### Exercise objective
Using the listing below, print the line containing "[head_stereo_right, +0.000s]", the line containing "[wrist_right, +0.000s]", and each line between them, exactly and nothing else. Pictures stay out of the print.

>>>>>

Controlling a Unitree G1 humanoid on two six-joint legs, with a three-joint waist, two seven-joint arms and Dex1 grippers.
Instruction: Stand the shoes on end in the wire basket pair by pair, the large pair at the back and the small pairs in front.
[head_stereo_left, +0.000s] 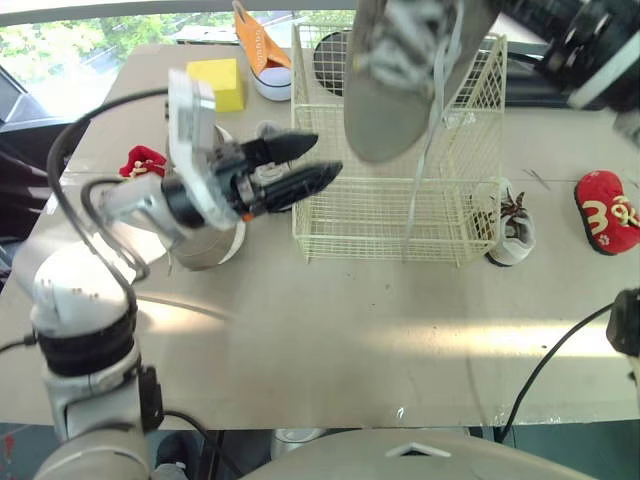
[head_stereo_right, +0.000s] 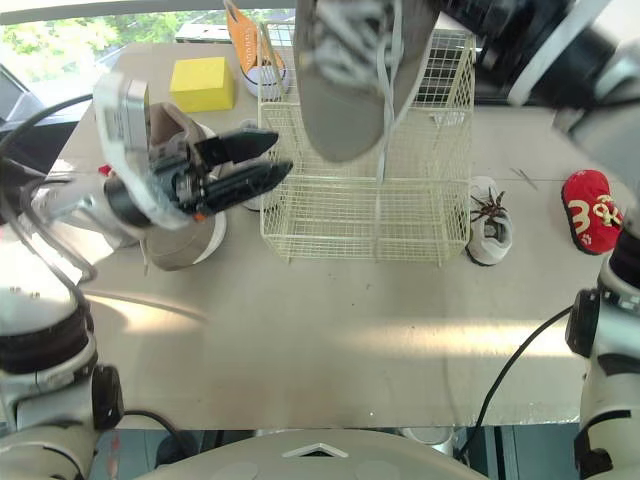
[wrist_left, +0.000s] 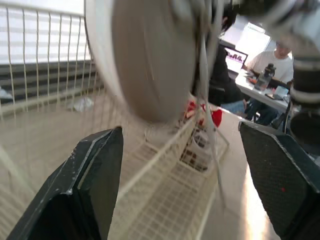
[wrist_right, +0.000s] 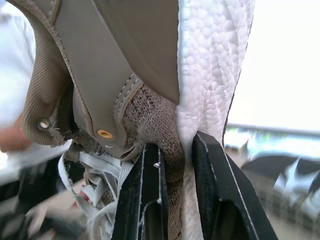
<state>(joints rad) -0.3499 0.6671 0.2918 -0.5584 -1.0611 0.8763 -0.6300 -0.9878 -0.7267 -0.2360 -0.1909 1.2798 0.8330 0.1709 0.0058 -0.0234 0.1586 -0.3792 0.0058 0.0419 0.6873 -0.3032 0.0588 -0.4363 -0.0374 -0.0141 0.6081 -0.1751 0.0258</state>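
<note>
Its heel cut off from sight, the large grey shoe (head_stereo_left: 400, 80) hangs toe-down over the wire basket (head_stereo_left: 380, 220), clamped in the right gripper (wrist_right: 177, 150). The left gripper (head_stereo_left: 326, 156) gapes empty at the basket's left, half-hiding another grey shoe (head_stereo_left: 215, 245). A small white shoe (head_stereo_left: 510, 230) sits just right of the basket.

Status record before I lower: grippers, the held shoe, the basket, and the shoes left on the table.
right gripper: jaws shut on large grey sneaker, toe down, held over wire basket
left gripper: jaws open, by basket's left side
on table: second grey sneaker left of basket; small white shoe against its right side; red shoe far right; orange shoe behind
</note>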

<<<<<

### Answer space
[head_stereo_right, +0.000s] 
[wrist_left, +0.000s] 
[wrist_right, +0.000s] 

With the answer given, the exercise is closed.